What to work on: Down to the last line, reproduce the data below exactly.

Information shown:
□ □ □
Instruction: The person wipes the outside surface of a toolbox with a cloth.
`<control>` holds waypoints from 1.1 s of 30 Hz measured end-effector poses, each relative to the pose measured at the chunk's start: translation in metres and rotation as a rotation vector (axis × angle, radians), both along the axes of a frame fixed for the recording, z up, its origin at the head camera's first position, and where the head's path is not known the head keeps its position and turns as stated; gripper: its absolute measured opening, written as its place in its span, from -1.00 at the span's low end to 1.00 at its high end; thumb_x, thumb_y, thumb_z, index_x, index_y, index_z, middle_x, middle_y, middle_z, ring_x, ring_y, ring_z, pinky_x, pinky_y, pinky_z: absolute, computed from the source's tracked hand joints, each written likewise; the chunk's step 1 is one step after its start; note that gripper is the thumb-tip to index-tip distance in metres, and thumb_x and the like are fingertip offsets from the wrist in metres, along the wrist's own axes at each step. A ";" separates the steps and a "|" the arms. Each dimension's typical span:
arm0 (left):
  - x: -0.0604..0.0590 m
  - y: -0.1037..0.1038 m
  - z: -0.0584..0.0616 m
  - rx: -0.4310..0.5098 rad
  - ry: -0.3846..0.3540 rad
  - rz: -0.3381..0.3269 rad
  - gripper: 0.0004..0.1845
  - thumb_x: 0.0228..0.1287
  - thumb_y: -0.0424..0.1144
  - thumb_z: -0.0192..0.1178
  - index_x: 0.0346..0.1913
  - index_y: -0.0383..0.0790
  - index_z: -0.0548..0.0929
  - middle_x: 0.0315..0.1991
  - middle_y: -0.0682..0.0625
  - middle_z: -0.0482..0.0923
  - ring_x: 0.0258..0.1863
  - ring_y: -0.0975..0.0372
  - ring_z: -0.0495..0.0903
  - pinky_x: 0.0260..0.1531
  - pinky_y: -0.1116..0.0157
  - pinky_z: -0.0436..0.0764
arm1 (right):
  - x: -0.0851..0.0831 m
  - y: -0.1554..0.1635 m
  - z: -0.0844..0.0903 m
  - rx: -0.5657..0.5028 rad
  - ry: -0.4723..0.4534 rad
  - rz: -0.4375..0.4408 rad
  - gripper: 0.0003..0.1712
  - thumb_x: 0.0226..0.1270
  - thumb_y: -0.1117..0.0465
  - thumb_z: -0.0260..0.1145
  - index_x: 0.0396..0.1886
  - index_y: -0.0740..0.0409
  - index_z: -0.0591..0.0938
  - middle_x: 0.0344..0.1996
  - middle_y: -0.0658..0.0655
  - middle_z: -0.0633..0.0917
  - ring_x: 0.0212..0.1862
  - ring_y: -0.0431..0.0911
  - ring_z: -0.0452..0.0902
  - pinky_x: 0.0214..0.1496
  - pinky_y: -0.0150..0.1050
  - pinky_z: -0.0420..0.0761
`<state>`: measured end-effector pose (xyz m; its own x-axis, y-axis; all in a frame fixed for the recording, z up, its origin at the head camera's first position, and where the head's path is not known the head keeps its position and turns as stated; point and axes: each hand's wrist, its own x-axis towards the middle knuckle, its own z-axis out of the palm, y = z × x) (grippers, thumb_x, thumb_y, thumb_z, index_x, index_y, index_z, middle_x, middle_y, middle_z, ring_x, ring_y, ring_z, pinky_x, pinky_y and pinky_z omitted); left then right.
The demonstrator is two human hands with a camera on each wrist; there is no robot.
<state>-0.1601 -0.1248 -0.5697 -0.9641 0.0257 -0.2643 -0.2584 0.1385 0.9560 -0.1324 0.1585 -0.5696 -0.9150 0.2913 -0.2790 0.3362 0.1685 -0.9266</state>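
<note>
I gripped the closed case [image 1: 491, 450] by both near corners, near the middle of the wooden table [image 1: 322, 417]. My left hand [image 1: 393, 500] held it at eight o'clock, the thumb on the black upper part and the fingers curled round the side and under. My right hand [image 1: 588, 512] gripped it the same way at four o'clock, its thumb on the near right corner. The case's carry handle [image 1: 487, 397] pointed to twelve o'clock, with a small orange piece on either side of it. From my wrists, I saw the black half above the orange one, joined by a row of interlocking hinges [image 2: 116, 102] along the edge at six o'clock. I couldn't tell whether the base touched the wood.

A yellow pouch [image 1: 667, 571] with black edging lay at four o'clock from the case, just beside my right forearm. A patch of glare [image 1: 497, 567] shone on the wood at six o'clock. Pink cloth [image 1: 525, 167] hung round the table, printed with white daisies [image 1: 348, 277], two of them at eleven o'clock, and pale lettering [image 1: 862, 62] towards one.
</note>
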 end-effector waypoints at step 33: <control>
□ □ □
Task output:
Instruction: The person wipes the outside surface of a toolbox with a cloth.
`<control>` holds waypoints from 1.1 s of 30 Hz measured end-effector poses, each relative to the pose measured at the chunk's start: translation in metres and rotation as a rotation vector (axis × angle, radians), both along the axes of a frame fixed for the recording, z up, its origin at the head camera's first position, and where the head's path is not known the head keeps its position and turns as stated; gripper: its absolute measured opening, written as its place in its span, from -1.00 at the span's low end to 1.00 at its high end; thumb_x, thumb_y, thumb_z, index_x, index_y, index_z, middle_x, middle_y, middle_z, ring_x, ring_y, ring_z, pinky_x, pinky_y, pinky_z: absolute, computed from the source's tracked hand joints, each written likewise; the chunk's step 1 is one step after its start; note that gripper is the thumb-tip to index-tip distance in metres, and thumb_x and the like are fingertip offsets from the wrist in metres, along the wrist's own axes at each step. A ";" separates the steps and a "|" the arms. Each dimension's typical span:
arm0 (left):
  - x: -0.0604..0.0590 m
  - y: -0.1037..0.1038 m
  - z: -0.0584..0.0616 m
  - rx: -0.4310..0.5098 rad
  - ry: -0.3846..0.3540 rad
  - rz: -0.3381..0.3269 rad
  - gripper: 0.0004..0.1845
  - thumb_x: 0.0228..0.1287
  - thumb_y: -0.0424..0.1144
  - thumb_z: -0.0192..0.1178
  - index_x: 0.0346..0.1913
  - index_y: -0.0383..0.0790
  - index_z: -0.0548..0.0929
  - middle_x: 0.0315..0.1991
  - middle_y: -0.0682..0.0625
  - middle_z: -0.0482..0.0923
  - ring_x: 0.0258..0.1863
  - ring_y: -0.0975..0.0372
  - ring_z: -0.0495..0.0903
  - pinky_x: 0.0260..0.1531
  - pinky_y: -0.1116..0.0157
  - pinky_z: -0.0436..0.0764
arm1 (right):
  - x: -0.0851..0.0831 m
  - y: -0.1554..0.1635 m
  - z: -0.0844..0.0903 m
  - rx: -0.5657..0.5028 rad
  - ry: -0.4723..0.4534 rad
  - rz: -0.4375..0.4408 rad
  - gripper: 0.0003..0.1712
  - thumb_x: 0.0226..0.1270
  - thumb_y: -0.1117..0.0465
  - thumb_z: -0.0260..0.1145
  - index_x: 0.0396..0.1886
  - index_y: -0.0740..0.0409
  - index_z: -0.0591..0.0938
  - middle_x: 0.0344..0.1996
  - middle_y: -0.0658..0.0655
  - middle_z: -0.0633..0.0917
  - ring_x: 0.0212..0.1862
  - ring_y: -0.0431..0.0911
  - ring_z: -0.0452..0.0902
  - pinky_x: 0.0214..0.1496
  - pinky_y: -0.0150..0.1050
  - pinky_z: -0.0420..0.0761
`<state>`: measured end-effector pose (xyz m; its own x-axis, y-axis; all in a frame fixed for the recording, z up, its origin at the head camera's first position, and where the head's path is not known the head keeps its position and turns as stated; point and axes: each hand's wrist, its own x-axis towards the middle knuckle, its own z-axis out of the palm, y = z × x) (grippers, thumb_x, thumb_y, thumb_z, index_x, index_y, index_z, middle_x, middle_y, middle_z, ring_x, ring_y, ring_z, pinky_x, pinky_y and pinky_z omitted); left then right.
The demonstrator is two human hands with a camera on each wrist; there is no robot.
<state>-0.1601 -0.1248 -0.5697 -0.9641 0.0257 -0.2643 -0.2584 0.1385 0.9560 -0.1324 0.1585 -0.5696 -0.9150 0.2913 -0.2790 0.3362 0.1685 -0.9266</state>
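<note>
I gripped the closed case [image 1: 491, 450] by both near corners, near the middle of the wooden table [image 1: 322, 417]. My left hand [image 1: 393, 500] held it at eight o'clock, the thumb on the black upper part and the fingers curled round the side and under. My right hand [image 1: 588, 512] gripped it the same way at four o'clock, its thumb on the near right corner. The case's carry handle [image 1: 487, 397] pointed to twelve o'clock, with a small orange piece on either side of it. From my wrists, I saw the black half above the orange one, joined by a row of interlocking hinges [image 2: 116, 102] along the edge at six o'clock. I couldn't tell whether the base touched the wood.

A yellow pouch [image 1: 667, 571] with black edging lay at four o'clock from the case, just beside my right forearm. A patch of glare [image 1: 497, 567] shone on the wood at six o'clock. Pink cloth [image 1: 525, 167] hung round the table, printed with white daisies [image 1: 348, 277], two of them at eleven o'clock, and pale lettering [image 1: 862, 62] towards one.
</note>
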 end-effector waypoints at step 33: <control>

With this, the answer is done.